**Task goal**
Send back all of the data, word for word.

Source data section start

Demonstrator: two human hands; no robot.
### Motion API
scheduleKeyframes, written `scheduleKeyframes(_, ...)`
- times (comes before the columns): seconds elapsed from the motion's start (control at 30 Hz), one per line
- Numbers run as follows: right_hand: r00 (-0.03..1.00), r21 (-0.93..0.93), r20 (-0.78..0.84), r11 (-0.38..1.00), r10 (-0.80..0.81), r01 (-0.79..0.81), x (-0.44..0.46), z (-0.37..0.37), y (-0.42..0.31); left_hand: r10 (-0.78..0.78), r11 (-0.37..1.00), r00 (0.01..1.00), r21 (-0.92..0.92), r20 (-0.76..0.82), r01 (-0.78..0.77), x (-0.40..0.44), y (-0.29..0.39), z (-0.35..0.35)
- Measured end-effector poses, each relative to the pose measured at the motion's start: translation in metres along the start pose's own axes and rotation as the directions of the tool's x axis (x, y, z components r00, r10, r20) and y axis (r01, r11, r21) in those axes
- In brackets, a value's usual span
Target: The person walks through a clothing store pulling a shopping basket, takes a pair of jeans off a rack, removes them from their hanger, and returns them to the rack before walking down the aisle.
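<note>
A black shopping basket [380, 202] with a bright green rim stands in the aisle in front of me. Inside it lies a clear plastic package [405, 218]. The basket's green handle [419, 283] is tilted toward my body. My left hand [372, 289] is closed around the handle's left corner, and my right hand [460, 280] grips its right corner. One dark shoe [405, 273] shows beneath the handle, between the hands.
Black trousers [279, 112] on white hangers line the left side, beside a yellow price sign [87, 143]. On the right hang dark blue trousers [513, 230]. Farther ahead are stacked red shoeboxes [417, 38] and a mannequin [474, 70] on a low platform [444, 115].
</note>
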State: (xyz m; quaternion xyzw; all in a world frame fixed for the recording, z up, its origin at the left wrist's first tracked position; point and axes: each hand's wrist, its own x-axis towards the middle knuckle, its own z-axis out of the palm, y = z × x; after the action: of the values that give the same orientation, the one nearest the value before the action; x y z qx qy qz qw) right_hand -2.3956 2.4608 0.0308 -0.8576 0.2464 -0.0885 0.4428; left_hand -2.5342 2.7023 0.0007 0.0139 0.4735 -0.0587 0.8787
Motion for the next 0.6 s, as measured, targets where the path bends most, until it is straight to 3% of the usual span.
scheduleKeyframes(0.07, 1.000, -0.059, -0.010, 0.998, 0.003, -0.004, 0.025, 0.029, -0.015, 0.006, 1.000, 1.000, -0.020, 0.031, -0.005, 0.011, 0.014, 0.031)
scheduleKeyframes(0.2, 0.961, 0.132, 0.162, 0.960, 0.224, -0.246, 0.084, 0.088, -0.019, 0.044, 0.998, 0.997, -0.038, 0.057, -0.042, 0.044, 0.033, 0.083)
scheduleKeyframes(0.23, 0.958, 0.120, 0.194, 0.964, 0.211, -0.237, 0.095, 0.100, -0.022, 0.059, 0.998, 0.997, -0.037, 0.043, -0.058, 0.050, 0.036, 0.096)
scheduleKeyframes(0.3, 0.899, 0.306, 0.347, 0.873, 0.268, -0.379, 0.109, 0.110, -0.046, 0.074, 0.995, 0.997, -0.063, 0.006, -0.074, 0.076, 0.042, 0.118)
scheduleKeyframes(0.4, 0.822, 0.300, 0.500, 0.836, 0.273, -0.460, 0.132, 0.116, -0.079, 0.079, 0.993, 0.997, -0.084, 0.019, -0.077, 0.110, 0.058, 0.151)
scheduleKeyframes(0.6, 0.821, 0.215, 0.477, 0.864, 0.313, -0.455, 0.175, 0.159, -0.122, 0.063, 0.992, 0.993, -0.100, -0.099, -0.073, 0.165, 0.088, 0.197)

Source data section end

**Written answer**
Demonstrator: two human hands; no robot.
### Motion API
scheduleKeyframes, written `scheduleKeyframes(_, ...)`
- times (comes before the columns): seconds elapsed from the motion's start (control at 30 Hz), one per line
- Numbers run as follows: right_hand: r00 (-0.03..1.00), r21 (-0.93..0.93), r20 (-0.78..0.84), r11 (-0.38..1.00), r10 (-0.80..0.81), r01 (-0.79..0.81), x (-0.44..0.46), z (-0.37..0.37), y (-0.42..0.31); left_hand: r10 (-0.78..0.78), r11 (-0.37..1.00), r00 (0.01..1.00), r21 (-0.92..0.92), r20 (-0.76..0.82), r01 (-0.78..0.77), x (-0.40..0.44), y (-0.29..0.39), z (-0.35..0.35)
- Measured end-effector poses, each relative to the pose measured at the motion's start: translation in metres along the start pose's own axes and rotation as the directions of the tool's x axis (x, y, z components r00, r10, r20) and y axis (r01, r11, r21) in those axes
- In brackets, a value's usual span
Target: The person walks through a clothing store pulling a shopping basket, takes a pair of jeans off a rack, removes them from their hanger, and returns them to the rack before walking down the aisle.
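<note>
A black shopping basket [380, 202] with a bright green rim stands in the aisle in front of me. Inside it lies a clear plastic package [405, 218]. The basket's green handle [419, 283] is tilted toward my body. My left hand [372, 289] is closed around the handle's left corner, and my right hand [460, 280] grips its right corner. One dark shoe [405, 273] shows beneath the handle, between the hands.
Black trousers [279, 112] on white hangers line the left side, beside a yellow price sign [87, 143]. On the right hang dark blue trousers [513, 230]. Farther ahead are stacked red shoeboxes [417, 38] and a mannequin [474, 70] on a low platform [444, 115].
</note>
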State: (xyz m; quaternion xyzw; all in a world frame fixed for the recording, z up, its origin at the left wrist's first tracked position; point and axes: each hand's wrist, its own x-axis towards the middle knuckle, its own z-axis out of the palm, y = z × x; after the action: of the values that give the same orientation, the one nearest the value before the action; x y z qx qy qz qw) right_hand -2.3956 2.4608 0.0308 -0.8576 0.2464 -0.0885 0.4428; left_hand -2.5342 2.7023 0.0007 0.0139 0.4735 -0.0587 0.8787
Motion for the next 0.6 s, as measured, targets where the path bends most, until it is straight to 3% of the usual span.
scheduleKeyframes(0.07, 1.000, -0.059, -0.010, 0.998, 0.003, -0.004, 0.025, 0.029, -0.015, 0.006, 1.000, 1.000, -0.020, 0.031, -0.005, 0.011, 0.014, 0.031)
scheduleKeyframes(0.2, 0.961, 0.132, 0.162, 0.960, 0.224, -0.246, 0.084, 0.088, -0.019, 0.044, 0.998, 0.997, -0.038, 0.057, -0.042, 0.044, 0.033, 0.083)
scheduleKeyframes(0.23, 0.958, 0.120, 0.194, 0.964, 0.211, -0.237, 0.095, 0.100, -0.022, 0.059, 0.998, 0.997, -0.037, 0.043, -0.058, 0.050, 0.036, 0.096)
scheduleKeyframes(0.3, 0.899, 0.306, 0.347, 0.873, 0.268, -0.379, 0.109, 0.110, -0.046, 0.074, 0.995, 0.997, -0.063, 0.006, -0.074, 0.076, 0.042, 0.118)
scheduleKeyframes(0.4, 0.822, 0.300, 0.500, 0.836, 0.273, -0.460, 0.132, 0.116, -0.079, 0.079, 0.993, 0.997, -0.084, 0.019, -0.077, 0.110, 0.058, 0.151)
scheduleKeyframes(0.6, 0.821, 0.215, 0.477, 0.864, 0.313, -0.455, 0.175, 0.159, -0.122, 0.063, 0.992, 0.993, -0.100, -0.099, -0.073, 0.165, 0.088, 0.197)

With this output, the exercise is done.